- YOUR TASK
All of the data below is to be repeated exactly, except for the pictures.
##########
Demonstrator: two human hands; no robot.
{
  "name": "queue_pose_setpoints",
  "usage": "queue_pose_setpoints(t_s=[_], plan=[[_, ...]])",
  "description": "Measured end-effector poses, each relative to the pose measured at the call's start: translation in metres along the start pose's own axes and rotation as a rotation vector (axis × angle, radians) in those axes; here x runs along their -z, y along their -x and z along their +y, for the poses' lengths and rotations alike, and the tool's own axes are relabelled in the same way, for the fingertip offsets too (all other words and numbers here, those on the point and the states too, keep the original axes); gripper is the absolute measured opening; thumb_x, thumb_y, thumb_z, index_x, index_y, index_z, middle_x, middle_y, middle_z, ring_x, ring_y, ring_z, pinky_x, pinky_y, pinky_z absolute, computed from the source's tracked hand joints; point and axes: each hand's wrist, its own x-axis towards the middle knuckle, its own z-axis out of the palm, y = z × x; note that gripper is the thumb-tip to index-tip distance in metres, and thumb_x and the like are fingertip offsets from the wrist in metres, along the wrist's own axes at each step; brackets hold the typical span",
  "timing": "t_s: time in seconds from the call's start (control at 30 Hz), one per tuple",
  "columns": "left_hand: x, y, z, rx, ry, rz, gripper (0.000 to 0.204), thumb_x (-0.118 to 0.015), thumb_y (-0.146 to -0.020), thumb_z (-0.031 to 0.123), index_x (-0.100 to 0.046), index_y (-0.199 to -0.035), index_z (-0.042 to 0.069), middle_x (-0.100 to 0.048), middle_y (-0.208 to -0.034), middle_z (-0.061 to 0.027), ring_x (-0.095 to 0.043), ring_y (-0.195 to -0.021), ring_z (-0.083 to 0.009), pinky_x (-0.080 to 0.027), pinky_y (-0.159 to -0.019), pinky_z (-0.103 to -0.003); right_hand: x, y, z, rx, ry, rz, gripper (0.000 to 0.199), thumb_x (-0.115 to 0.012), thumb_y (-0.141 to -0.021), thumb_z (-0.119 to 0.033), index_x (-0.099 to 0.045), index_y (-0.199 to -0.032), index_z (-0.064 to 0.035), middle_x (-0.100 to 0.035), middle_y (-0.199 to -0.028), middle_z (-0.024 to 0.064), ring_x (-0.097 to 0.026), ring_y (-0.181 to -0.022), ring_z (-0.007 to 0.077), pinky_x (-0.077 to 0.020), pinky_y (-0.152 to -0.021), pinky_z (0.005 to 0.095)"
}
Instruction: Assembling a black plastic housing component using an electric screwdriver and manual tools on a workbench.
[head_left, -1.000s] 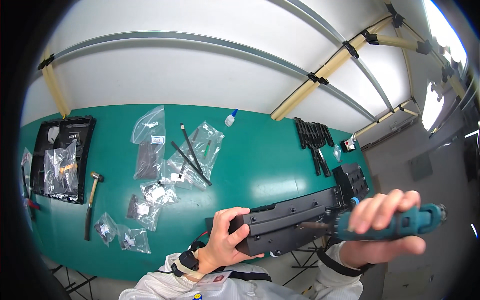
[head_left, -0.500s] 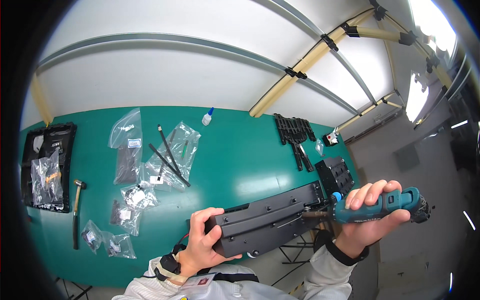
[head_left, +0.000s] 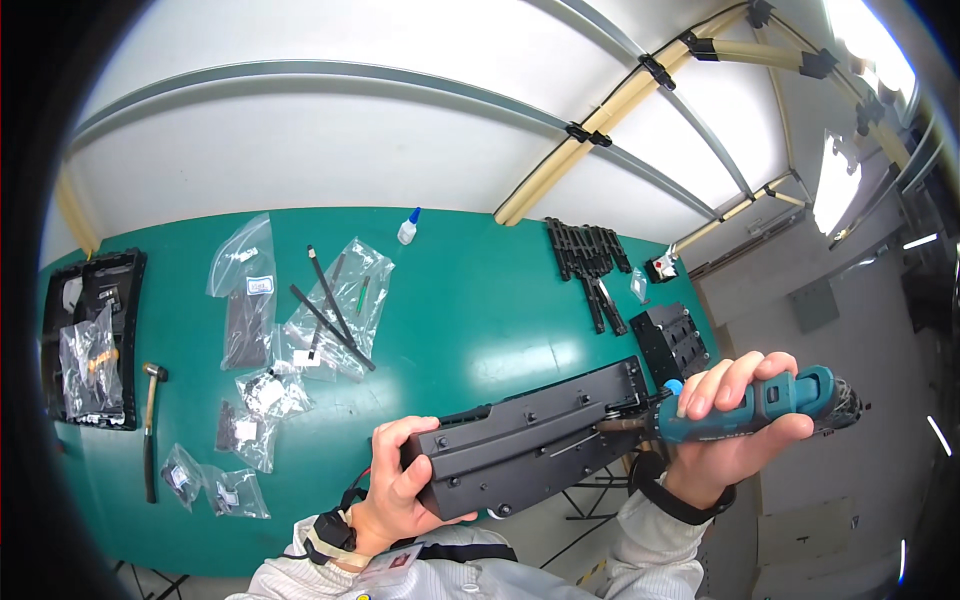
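My left hand [head_left: 395, 490] grips the left end of a long black plastic housing [head_left: 530, 445], held level above the near edge of the green table [head_left: 470, 300]. My right hand [head_left: 735, 425] is closed around a teal electric screwdriver [head_left: 775, 400]. Its bit lies horizontal and meets the right end of the housing. Both hands are at the bottom of the view, with white sleeves below them.
On the table lie clear plastic bags [head_left: 335, 305] with small parts, black rods, a small glue bottle [head_left: 407, 227], a hammer [head_left: 150, 410], a black tray [head_left: 95, 335] at the left, black strips [head_left: 590, 260] and a black block [head_left: 672, 340] at the right.
The view has shifted a little, so the table items sit further right. Both hands keep their hold on the housing and the screwdriver, still pressed together.
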Motion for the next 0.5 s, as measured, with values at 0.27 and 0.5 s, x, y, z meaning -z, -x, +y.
queue_pose_setpoints(t_s=[0.27,0.5], plan=[[0.0006,-0.0010,0.0006,0.000,-0.013,-0.002,0.116,-0.089,-0.078,0.052,-0.018,-0.168,0.036,-0.044,-0.141,-0.0282,-0.053,-0.119,-0.0410,-0.052,-0.092,-0.051,-0.0049,0.0040,0.0025,-0.017,0.020,-0.002,0.064,-0.059,-0.097,-0.068,-0.044,-0.114,-0.0073,-0.060,-0.081,0.0094,-0.064,-0.060,0.0232,-0.0554,-0.052,0.0358],[0.0008,-0.0003,0.0002,-0.004,-0.005,-0.007,0.115,-0.088,-0.079,0.052,-0.017,-0.168,0.036,-0.043,-0.140,-0.0285,-0.053,-0.118,-0.0412,-0.052,-0.092,-0.051,-0.0067,0.0049,0.0035,-0.048,0.013,0.015,0.065,-0.060,-0.096,-0.069,-0.044,-0.114,-0.0082,-0.061,-0.082,0.0082,-0.064,-0.059,0.0223,-0.0555,-0.053,0.0360]])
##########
- EXERCISE SOLUTION
Demonstrator: two human hands; no robot.
{
  "name": "queue_pose_setpoints",
  "usage": "queue_pose_setpoints(t_s=[_], plan=[[_, ...]])",
  "description": "Measured end-effector poses, each relative to the pose measured at the call's start: translation in metres along the start pose's own axes and rotation as a rotation vector (axis × angle, radians) in those axes; here x runs along their -z, y along their -x and z along their +y, for the poses' lengths and rotations alike, and the tool's own axes are relabelled in the same way, for the fingertip offsets too (all other words and numbers here, those on the point and the states too, keep the original axes); gripper is the absolute measured opening; thumb_x, thumb_y, thumb_z, index_x, index_y, index_z, middle_x, middle_y, middle_z, ring_x, ring_y, ring_z, pinky_x, pinky_y, pinky_z absolute, computed from the source's tracked hand joints; point and axes: each hand's wrist, its own x-axis towards the middle knuckle, its own z-axis out of the palm, y = z × x; note that gripper is the thumb-tip to index-tip distance in metres, and thumb_x and the like are fingertip offsets from the wrist in metres, along the wrist's own axes at each step; brackets hold the typical span",
  "timing": "t_s: time in seconds from the call's start (control at 30 Hz), one per tuple",
  "columns": "left_hand: x, y, z, rx, ry, rz, gripper (0.000 to 0.204), thumb_x (-0.118 to 0.015), thumb_y (-0.146 to -0.020), thumb_z (-0.031 to 0.123), index_x (-0.100 to 0.046), index_y (-0.199 to -0.035), index_z (-0.042 to 0.069), middle_x (-0.100 to 0.048), middle_y (-0.208 to -0.034), middle_z (-0.061 to 0.027), ring_x (-0.095 to 0.043), ring_y (-0.195 to -0.021), ring_z (-0.083 to 0.009), pinky_x (-0.080 to 0.027), pinky_y (-0.159 to -0.019), pinky_z (-0.103 to -0.003); right_hand: x, y, z, rx, ry, rz, gripper (0.000 to 0.199), thumb_x (-0.115 to 0.012), thumb_y (-0.141 to -0.021), thumb_z (-0.119 to 0.033), index_x (-0.099 to 0.045), index_y (-0.199 to -0.032), index_z (-0.064 to 0.035), middle_x (-0.100 to 0.035), middle_y (-0.199 to -0.028), middle_z (-0.024 to 0.064), ring_x (-0.097 to 0.026), ring_y (-0.181 to -0.022), ring_z (-0.007 to 0.077), pinky_x (-0.077 to 0.020), pinky_y (-0.152 to -0.021), pinky_z (0.005 to 0.095)"
}
Instruction: Assembling a black plastic housing component using an electric screwdriver and manual tools on a workbench.
[head_left, -1.000s] 
[head_left, -0.500s] 
[head_left, +0.000s] 
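My left hand [head_left: 395, 490] grips the left end of a long black plastic housing [head_left: 530, 445], held level above the near edge of the green table [head_left: 470, 300]. My right hand [head_left: 735, 425] is closed around a teal electric screwdriver [head_left: 775, 400]. Its bit lies horizontal and meets the right end of the housing. Both hands are at the bottom of the view, with white sleeves below them.
On the table lie clear plastic bags [head_left: 335, 305] with small parts, black rods, a small glue bottle [head_left: 407, 227], a hammer [head_left: 150, 410], a black tray [head_left: 95, 335] at the left, black strips [head_left: 590, 260] and a black block [head_left: 672, 340] at the right.
The view has shifted a little, so the table items sit further right. Both hands keep their hold on the housing and the screwdriver, still pressed together.
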Motion for the next 0.5 s, as measured, with values at 0.27 and 0.5 s, x, y, z meaning -z, -x, +y.
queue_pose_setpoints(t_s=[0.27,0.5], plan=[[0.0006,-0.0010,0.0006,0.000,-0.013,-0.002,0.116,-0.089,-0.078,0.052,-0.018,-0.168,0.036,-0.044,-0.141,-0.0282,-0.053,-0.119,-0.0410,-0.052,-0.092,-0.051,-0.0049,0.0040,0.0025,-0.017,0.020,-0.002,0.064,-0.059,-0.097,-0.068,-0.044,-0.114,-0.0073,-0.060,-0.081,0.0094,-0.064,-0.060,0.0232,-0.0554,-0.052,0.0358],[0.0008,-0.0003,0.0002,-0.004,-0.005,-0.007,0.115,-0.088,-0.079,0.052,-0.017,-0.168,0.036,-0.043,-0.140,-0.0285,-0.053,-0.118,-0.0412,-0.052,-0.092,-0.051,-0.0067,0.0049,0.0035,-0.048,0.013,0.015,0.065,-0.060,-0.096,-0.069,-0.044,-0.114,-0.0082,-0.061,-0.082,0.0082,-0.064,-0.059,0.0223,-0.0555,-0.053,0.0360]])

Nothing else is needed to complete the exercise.